● **WHAT YOU HAVE TO DO**
Please return the listing below exactly, without any of its pictures.

● **AVAILABLE DATA**
= = = = =
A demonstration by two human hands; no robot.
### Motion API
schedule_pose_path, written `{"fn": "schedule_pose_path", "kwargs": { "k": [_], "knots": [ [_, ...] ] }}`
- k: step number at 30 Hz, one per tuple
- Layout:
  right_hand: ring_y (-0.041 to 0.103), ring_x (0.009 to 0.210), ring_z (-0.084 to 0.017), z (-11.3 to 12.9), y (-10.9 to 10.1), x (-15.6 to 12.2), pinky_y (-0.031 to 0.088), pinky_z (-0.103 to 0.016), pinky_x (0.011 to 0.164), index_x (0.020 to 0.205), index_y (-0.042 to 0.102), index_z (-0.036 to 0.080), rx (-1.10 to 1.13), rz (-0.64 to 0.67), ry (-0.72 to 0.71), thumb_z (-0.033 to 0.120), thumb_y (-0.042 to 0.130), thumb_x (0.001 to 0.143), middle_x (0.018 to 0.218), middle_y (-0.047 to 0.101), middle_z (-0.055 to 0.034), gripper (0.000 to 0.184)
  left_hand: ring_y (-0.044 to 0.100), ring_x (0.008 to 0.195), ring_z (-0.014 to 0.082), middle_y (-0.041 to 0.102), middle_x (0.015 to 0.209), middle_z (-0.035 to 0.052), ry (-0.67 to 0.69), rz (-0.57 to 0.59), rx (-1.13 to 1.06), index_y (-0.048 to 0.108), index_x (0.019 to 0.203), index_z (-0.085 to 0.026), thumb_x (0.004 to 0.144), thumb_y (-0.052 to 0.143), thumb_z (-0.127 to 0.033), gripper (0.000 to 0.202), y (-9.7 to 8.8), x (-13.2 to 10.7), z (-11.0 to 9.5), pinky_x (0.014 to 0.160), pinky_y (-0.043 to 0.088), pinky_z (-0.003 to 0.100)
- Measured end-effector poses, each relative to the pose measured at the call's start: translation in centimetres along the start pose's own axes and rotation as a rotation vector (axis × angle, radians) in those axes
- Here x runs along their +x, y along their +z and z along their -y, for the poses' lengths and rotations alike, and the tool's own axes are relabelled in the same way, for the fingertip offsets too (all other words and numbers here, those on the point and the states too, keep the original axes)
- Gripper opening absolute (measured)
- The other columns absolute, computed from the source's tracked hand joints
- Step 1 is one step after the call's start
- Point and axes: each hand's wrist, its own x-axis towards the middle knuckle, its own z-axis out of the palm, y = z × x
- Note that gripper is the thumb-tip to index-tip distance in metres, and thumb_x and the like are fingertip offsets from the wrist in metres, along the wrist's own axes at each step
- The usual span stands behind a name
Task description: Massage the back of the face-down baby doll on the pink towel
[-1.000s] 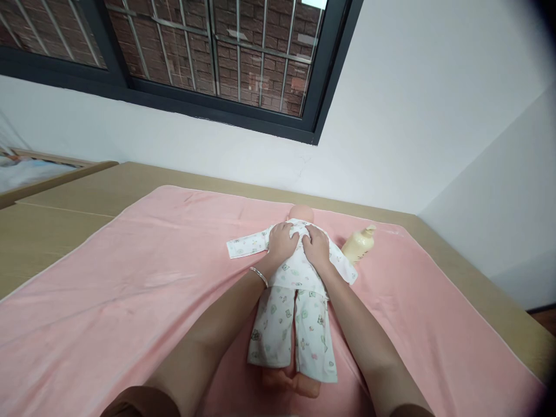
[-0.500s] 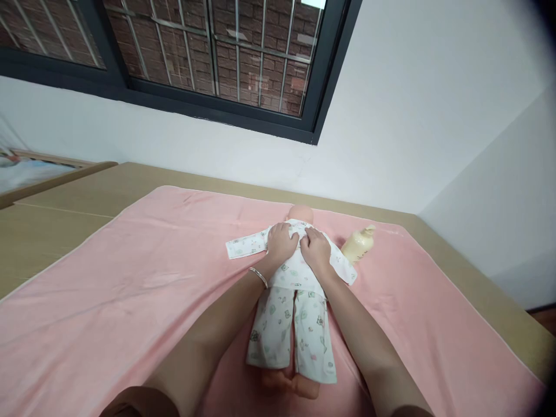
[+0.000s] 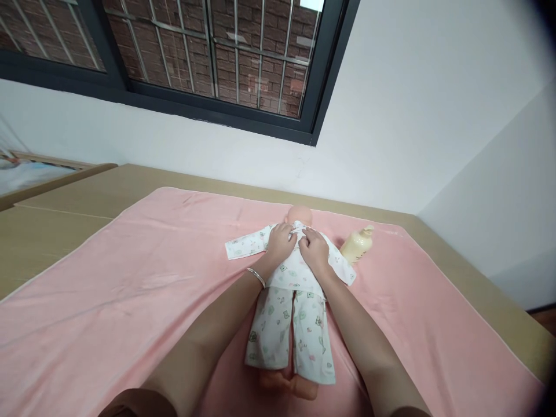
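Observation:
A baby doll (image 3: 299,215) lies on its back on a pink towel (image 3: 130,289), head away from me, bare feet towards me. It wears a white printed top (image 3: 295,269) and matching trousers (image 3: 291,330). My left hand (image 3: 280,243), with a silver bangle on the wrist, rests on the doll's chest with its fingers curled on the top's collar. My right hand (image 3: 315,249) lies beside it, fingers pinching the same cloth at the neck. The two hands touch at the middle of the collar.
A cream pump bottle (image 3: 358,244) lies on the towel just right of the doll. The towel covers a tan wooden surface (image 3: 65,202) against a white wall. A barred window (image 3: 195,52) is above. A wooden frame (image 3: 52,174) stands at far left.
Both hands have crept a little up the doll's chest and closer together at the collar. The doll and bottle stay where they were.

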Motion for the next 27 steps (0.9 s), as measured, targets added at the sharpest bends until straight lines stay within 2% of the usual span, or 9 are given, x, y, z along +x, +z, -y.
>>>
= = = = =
● **OUTPUT OF THE TASK**
A demonstration by two human hands; no robot.
### Motion API
schedule_pose_path, written `{"fn": "schedule_pose_path", "kwargs": { "k": [_], "knots": [ [_, ...] ] }}`
- k: step number at 30 Hz, one per tuple
- Layout:
  right_hand: ring_y (-0.041 to 0.103), ring_x (0.009 to 0.210), ring_z (-0.084 to 0.017), z (-11.3 to 12.9), y (-10.9 to 10.1), x (-15.6 to 12.2), pinky_y (-0.031 to 0.088), pinky_z (-0.103 to 0.016), pinky_x (0.011 to 0.164), index_x (0.020 to 0.205), index_y (-0.042 to 0.102), index_z (-0.036 to 0.080), rx (-1.10 to 1.13), rz (-0.64 to 0.67), ry (-0.72 to 0.71), thumb_z (-0.033 to 0.120), thumb_y (-0.042 to 0.130), thumb_x (0.001 to 0.143), middle_x (0.018 to 0.218), middle_y (-0.047 to 0.101), middle_z (-0.055 to 0.034), gripper (0.000 to 0.184)
  left_hand: ring_y (-0.044 to 0.100), ring_x (0.008 to 0.195), ring_z (-0.014 to 0.082), middle_y (-0.041 to 0.102), middle_x (0.015 to 0.209), middle_z (-0.035 to 0.052), ry (-0.67 to 0.69), rz (-0.57 to 0.59), rx (-1.13 to 1.06), index_y (-0.048 to 0.108), index_x (0.019 to 0.203), index_z (-0.085 to 0.026), thumb_x (0.004 to 0.144), thumb_y (-0.052 to 0.143), thumb_z (-0.127 to 0.033), gripper (0.000 to 0.202), y (-9.7 to 8.8), x (-13.2 to 10.7), z (-11.0 to 9.5), pinky_x (0.014 to 0.160), pinky_y (-0.043 to 0.088), pinky_z (-0.003 to 0.100)
- Measured end-effector poses, each relative to the pose measured at the call's start: translation in centimetres along the start pose's own axes and rotation as a rotation vector (axis × angle, radians) in those axes
- Here x runs along their +x, y along their +z and z along their -y, for the poses' lengths and rotations alike, and the tool's own axes are relabelled in the same way, for the fingertip offsets too (all other words and numbers here, those on the point and the states too, keep the original axes)
- Gripper opening absolute (measured)
- The other columns absolute, computed from the source's tracked hand joints
- Step 1 is one step after the call's start
- Point and axes: each hand's wrist, its own x-axis towards the middle knuckle, its own z-axis out of the palm, y = z × x
- Note that gripper is the thumb-tip to index-tip distance in metres, and thumb_x and the like are fingertip offsets from the wrist in metres, along the wrist's own axes at each step
- The usual span stands behind a name
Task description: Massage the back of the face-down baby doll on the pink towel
[-1.000s] 
[-0.500s] 
[+0.000s] 
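Observation:
A baby doll (image 3: 299,215) lies on its back on a pink towel (image 3: 130,289), head away from me, bare feet towards me. It wears a white printed top (image 3: 295,269) and matching trousers (image 3: 291,330). My left hand (image 3: 280,243), with a silver bangle on the wrist, rests on the doll's chest with its fingers curled on the top's collar. My right hand (image 3: 315,249) lies beside it, fingers pinching the same cloth at the neck. The two hands touch at the middle of the collar.
A cream pump bottle (image 3: 358,244) lies on the towel just right of the doll. The towel covers a tan wooden surface (image 3: 65,202) against a white wall. A barred window (image 3: 195,52) is above. A wooden frame (image 3: 52,174) stands at far left.
Both hands have crept a little up the doll's chest and closer together at the collar. The doll and bottle stay where they were.
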
Motion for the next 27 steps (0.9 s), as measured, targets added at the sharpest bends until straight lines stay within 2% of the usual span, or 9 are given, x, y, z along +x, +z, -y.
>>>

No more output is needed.